Cengiz Aktar, politiste, dénonce, lui, la coopération militaire du régime d’Ankara avec Bakou, coopération qui a pesé lourd et qui continue de le faire dans la victoire de Bakou. « A partir de 2010, le régime d’Ankara s’est impliqué à tous les niveaux du système militaire azéri, de la formation des cadets à la nomination des haut gradés – y compris du chef d’état major –, de la vente d’armes à la mise en place des opérations tactiques et stratégiques comme on l’a vu lors de la dernière guerre du Karabakh. Cette guerre, poursuit-il, a consolidé la coopération militaire azéro-turque et a rendu pérenne la présence militaire d’Ankara en Azerbaïdjan. La Turquie tire certainement des bénéfices pécuniaires de cette présence ». Et Cengiz Aktar de conclure : « il me paraît quasiment impossible d’arriver à une quelconque solution tant que le régime actuel d’Ankara restera en place ».
Tigrane Yégavian, chercheur au Centre Français de Recherche sur le Renseignement (CF2R), fait le constat d’une haine distillée par le pouvoir azéri pendant de nombreuses années. « On le voit bien, des discours de haine contre les Arméniens ont été prononcés pendant de nombreuses années par de nombreux cercles officiels en Azerbaïdjan, il n’est donc pas surprenant que cela ait accru l’hostilité, les meurtres et plus tard les crimes de guerre contre les Arméniens. L’exemple le plus connu de crime raciste demeure le meurtre du lieutenant Gurgen Magaryan à Budapest en 2004 ». La victoire de l’Azerbaïdjan est célébrée à Bakou en décembre 2020 en présence du président Aliyev et de son homologue turc, l’occasion pour Aliyev de rappeler le caractère azéri de certaines régions pourtant historiquement arméniennes. Quant à Erdogan, lui de déclarer en mai 2020. « Nous ne permettrons pas aux terroristes survivants de l’épée dans notre pays de tenter de mener des activités. Leur nombre a beaucoup diminué, mais il en existe toujours ». Les survivants de l’épée, entendez par-là du génocide de 1915…
La romancière Marina Dédéyan rappelle les pogroms de Soumgaït, de Bakou, en 1988, 1990, c’était hier, les atrocités dont ont été victimes les Arméniens de ces villes sont récentes, et d’un autre âge… Et la romancière de s’exclamer : « Devrons-nous porter le IAN de nos noms de famille comme une étoile jaune ? ».

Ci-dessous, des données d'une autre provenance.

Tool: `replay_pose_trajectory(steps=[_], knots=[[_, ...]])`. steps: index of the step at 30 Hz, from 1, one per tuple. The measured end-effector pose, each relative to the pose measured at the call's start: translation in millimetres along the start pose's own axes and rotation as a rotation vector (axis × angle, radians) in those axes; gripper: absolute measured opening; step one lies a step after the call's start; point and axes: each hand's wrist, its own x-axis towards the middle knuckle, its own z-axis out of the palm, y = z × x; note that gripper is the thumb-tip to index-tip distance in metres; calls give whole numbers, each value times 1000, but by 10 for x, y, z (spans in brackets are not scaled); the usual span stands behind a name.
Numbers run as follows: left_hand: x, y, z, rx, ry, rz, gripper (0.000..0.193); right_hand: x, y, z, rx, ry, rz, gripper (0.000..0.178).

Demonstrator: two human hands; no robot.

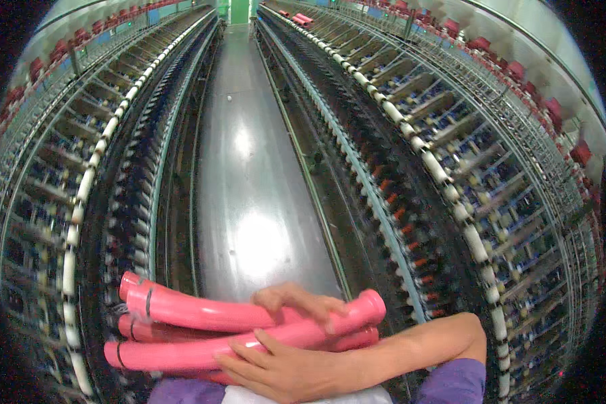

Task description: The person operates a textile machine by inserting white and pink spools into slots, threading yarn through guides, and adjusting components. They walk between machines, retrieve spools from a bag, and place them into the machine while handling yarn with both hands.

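Several glossy pink tubes (202, 313) lie crosswise in a stack against my body. Some have a thin black band near the left end, and one shows a wider rim at its right end. My right hand (283, 369) presses on the nearest tube, fingers curled over it and thumb on top. That forearm reaches in from the right. Around the far side of the stack, my left hand (299, 299) wraps its fingers over the tubes toward the right. The tubes hide my left forearm.
Long spinning machines run along both sides, with white rollers (476, 242) and rows of spindles (404, 229). Between them a shiny grey aisle floor (242, 182) leads to a green door (240, 12). More pink tubes (302, 19) lie on the right machine, far off.
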Motion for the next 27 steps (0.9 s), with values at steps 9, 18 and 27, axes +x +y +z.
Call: replay_pose_trajectory(steps=[9,18,27], knots=[[605,1346,-2983,135,-316,56,55,-1509,3728,-552,-93,376,1287,24],[1396,2965,-5014,311,-92,153,56,-193,8264,1150,-68,-95,894,32],[2499,4437,-7743,354,36,252,51,1152,11522,2597,-124,-429,583,28]])
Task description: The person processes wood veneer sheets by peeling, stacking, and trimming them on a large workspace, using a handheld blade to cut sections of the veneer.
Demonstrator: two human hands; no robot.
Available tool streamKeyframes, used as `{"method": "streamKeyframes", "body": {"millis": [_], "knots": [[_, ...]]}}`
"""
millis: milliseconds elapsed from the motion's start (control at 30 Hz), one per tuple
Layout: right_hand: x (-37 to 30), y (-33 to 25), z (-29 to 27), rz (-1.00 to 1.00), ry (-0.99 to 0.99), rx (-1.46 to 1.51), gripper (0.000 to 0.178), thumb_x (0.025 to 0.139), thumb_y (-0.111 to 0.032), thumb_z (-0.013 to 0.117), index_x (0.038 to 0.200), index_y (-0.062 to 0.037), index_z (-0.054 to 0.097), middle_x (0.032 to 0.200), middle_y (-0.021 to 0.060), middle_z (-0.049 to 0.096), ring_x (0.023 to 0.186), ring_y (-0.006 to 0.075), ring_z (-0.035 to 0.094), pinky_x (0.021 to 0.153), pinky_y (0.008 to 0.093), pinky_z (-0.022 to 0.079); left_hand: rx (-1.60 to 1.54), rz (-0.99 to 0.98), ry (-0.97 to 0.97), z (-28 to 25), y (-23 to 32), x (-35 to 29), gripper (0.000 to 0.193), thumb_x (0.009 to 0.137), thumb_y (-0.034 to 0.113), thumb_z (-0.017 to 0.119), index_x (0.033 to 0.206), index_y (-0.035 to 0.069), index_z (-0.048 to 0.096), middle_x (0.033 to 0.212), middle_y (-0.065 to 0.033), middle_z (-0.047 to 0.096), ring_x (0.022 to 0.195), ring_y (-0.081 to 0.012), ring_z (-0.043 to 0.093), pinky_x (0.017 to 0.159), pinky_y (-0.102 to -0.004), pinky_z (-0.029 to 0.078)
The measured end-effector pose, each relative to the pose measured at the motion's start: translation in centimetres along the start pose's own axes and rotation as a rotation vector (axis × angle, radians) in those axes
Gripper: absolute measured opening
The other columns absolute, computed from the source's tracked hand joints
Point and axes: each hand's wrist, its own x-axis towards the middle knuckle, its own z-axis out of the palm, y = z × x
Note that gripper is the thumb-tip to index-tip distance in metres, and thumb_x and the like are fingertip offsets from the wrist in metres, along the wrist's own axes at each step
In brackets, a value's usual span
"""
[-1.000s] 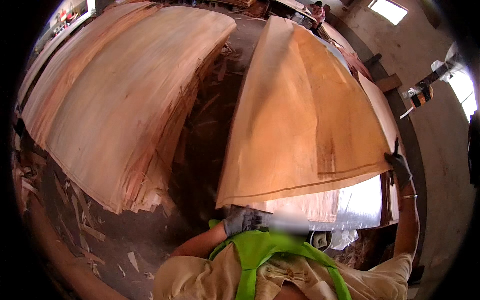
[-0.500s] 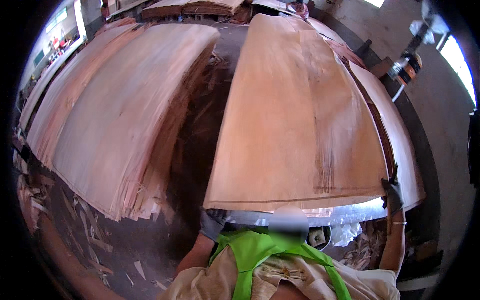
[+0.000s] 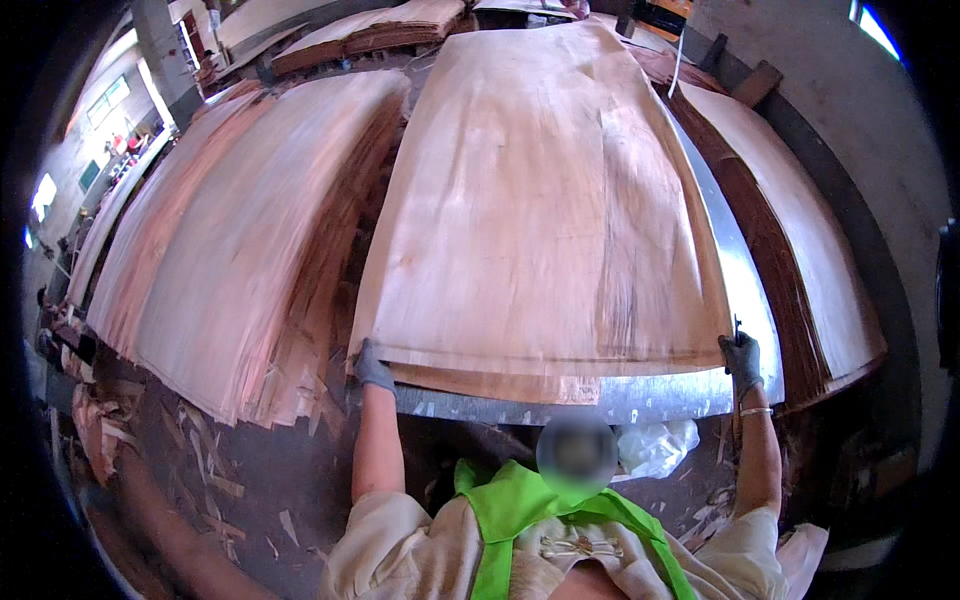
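Note:
A large, thin wood veneer sheet [image 3: 480, 220] stretches away from me over a metal-topped table [image 3: 660, 398]. Its near edge is raised, with another piece of veneer [image 3: 520, 386] showing beneath it. My left hand [image 3: 374, 366], in a grey glove, is closed on the sheet's near left corner. At the near right corner my right hand [image 3: 741, 360], also gloved, grips the edge. A slim dark stick-like thing pokes out above and below that hand; its kind is unclear. The sheet's surface is wavy, with a rough dark streak right of its middle.
Tall veneer stacks stand left [image 3: 250, 230] and right [image 3: 800, 220] of the table, with further piles [image 3: 400, 28] at the back. Wood scraps [image 3: 220, 485] litter the floor. A crumpled clear plastic bag [image 3: 658, 447] lies below the table's front edge.
Both hands have moved left and away from me, carrying the sheet's near edge with them. More of the metal surface now shows along the right side and front. The view has shifted too.

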Motion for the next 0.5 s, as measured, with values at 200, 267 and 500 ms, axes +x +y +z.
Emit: {"method": "streamKeyframes", "body": {"millis": [200, 267, 500], "knots": [[1.6, 4.5, -0.2, 0.003, -0.001, 0.074, 0.022, 0.079, -0.017, 0.064, 0.065, -0.0041, 0.054, 0.052, 0.0006, 0.047, 0.038, 0.0093, 0.042, 0.033, 0.0261, 0.033, 0.44, 0.299, 0.243, 5.2, -0.2, -6.8, 0.06, 0.079, 0.023, 0.063, 0.127, -0.002, 0.038, 0.124, -0.0148, 0.047, 0.106, -0.0237, 0.049, 0.091, -0.0353, 0.04], [0.9, 6.3, 0.0, -0.001, 0.017, 0.018, 0.022, 0.078, -0.018, 0.065, 0.065, -0.0033, 0.054, 0.052, 0.0012, 0.049, 0.038, 0.0099, 0.042, 0.033, 0.0268, 0.033, 0.505, 0.259, 0.258, 6.0, -0.4, -9.2, 0.067, 0.079, 0.027, 0.062, 0.132, 0.0, 0.032, 0.131, -0.0146, 0.04, 0.113, -0.0243, 0.045, 0.095, -0.0359, 0.037], [-2.6, 6.5, 1.3, 0.054, -0.01, -0.048, 0.025, 0.077, -0.021, 0.065, 0.067, 0.0015, 0.058, 0.051, 0.0073, 0.054, 0.037, 0.0134, 0.048, 0.034, 0.0295, 0.039, 0.648, 0.317, 0.3, 2.1, 0.0, -10.0, 0.074, 0.081, 0.023, 0.06, 0.137, -0.003, 0.019, 0.137, -0.0194, 0.03, 0.118, -0.0266, 0.041, 0.098, -0.0354, 0.034]]}}
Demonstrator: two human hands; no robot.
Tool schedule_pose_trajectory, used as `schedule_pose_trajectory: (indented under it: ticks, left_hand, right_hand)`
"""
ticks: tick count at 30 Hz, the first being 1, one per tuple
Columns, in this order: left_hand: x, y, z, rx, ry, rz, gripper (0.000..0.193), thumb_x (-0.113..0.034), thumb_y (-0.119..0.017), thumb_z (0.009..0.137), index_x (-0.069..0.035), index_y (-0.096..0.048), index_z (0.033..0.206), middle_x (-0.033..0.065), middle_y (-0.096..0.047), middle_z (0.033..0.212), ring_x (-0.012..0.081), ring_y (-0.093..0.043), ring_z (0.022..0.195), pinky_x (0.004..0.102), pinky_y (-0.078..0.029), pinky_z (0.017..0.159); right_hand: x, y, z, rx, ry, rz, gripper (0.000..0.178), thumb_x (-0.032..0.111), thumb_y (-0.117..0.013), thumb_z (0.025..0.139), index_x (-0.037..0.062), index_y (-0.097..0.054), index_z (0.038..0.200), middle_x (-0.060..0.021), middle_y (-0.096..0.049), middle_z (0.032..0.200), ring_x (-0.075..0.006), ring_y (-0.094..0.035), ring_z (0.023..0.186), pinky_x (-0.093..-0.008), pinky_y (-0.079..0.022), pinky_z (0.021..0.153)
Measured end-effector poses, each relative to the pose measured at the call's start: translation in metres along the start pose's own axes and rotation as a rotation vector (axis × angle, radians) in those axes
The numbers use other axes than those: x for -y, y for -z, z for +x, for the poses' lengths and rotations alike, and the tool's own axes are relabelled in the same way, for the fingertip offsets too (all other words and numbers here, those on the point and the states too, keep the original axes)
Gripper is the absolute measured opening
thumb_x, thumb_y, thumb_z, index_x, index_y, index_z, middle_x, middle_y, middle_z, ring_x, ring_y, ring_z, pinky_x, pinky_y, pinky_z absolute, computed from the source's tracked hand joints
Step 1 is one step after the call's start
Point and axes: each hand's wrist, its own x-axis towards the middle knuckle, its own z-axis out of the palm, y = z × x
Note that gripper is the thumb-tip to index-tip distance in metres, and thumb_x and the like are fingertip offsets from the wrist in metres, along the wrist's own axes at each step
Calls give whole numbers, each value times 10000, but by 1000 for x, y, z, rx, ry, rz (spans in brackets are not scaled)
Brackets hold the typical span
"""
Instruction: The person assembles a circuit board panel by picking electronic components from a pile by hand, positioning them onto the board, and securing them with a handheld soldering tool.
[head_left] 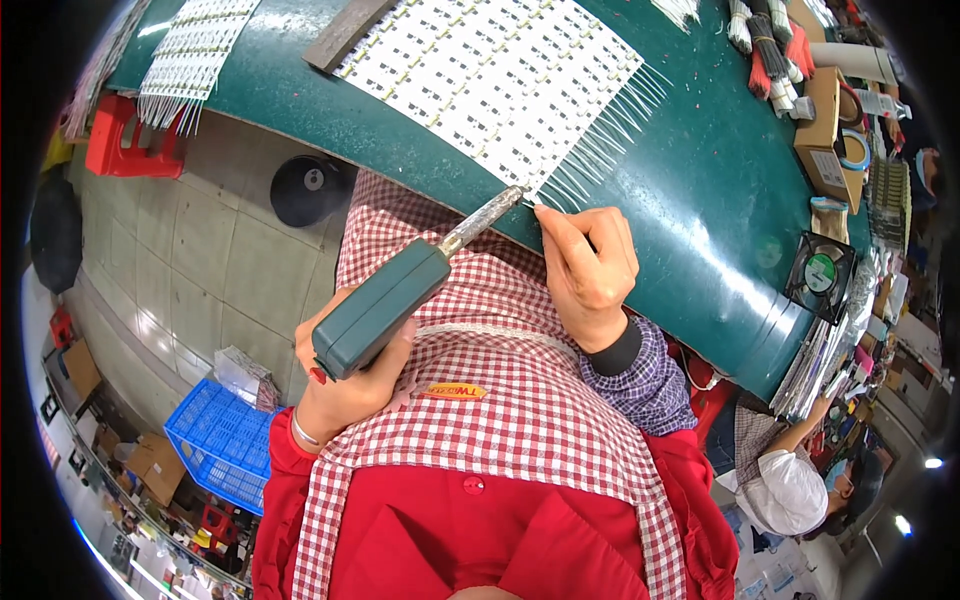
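A green soldering gun [385, 308] is gripped in my left hand [355, 395], its metal barrel slanting up to the right. The barrel's tip is at the near corner of a white panel of small circuit boards [490, 85], where I cannot tell touching from hovering. Close by, my right hand [595, 275] pinches a thin white wire [533, 202] between thumb and finger at that corner. Along the panel's right edge sticks out a row of similar white wires [612, 130]. My palm hides part of the gun's handle.
A dark bar [345, 32] lies on the panel's left end. Another wired panel [200, 50] hangs over the green table's [690, 200] edge. At right are wire bundles [768, 50], a cardboard box [825, 130] and a small fan [820, 275]. A red stool [130, 145] and blue crate [220, 440] stand left.
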Motion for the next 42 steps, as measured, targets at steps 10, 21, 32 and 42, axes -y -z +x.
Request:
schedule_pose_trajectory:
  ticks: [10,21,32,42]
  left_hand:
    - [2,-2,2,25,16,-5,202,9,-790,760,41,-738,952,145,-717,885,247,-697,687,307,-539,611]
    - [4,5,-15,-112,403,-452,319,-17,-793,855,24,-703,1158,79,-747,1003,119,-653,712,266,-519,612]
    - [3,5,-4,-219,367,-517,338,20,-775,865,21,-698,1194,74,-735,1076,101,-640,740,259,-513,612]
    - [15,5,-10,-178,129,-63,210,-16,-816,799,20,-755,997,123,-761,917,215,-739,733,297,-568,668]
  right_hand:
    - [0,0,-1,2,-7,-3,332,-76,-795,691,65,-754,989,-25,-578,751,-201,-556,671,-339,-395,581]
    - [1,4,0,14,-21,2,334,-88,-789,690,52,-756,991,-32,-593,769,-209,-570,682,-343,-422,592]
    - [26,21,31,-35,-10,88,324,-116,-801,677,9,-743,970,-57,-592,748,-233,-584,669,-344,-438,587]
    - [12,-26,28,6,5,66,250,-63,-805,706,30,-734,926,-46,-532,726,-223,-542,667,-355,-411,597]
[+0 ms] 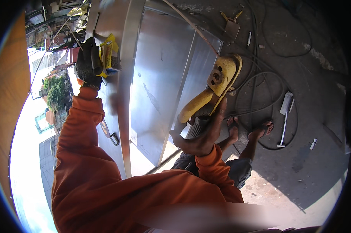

Cet ouvrage fourmille de rappels historiques, à l’instar de Igor Lazarev-Dorfmann qui montre en quoi « le legs du stalinisme est aussi responsable de la situation actuelle, situation dénoncée par le député Olivier Faure, par Sylvain Tesson, autant de personnalités diverses qui montrent aussi la responsabilité d’un occident muet ou presque, et d’Etats comme Israël pour ses drones meurtriers, de la Turquie et la Russie.
Guy Donikian
Eric Denécé a publié de nombreux ouvrages pour le CF2R aux éditions Ellipses, dont La géopolitique au défi de l’islamisme, en 2022, avec Alexandre Del Valle, et avec Benoît Léthenet, Renseignement et espionnage du Premier Empire à l’affaire Dreyfus, en 2021.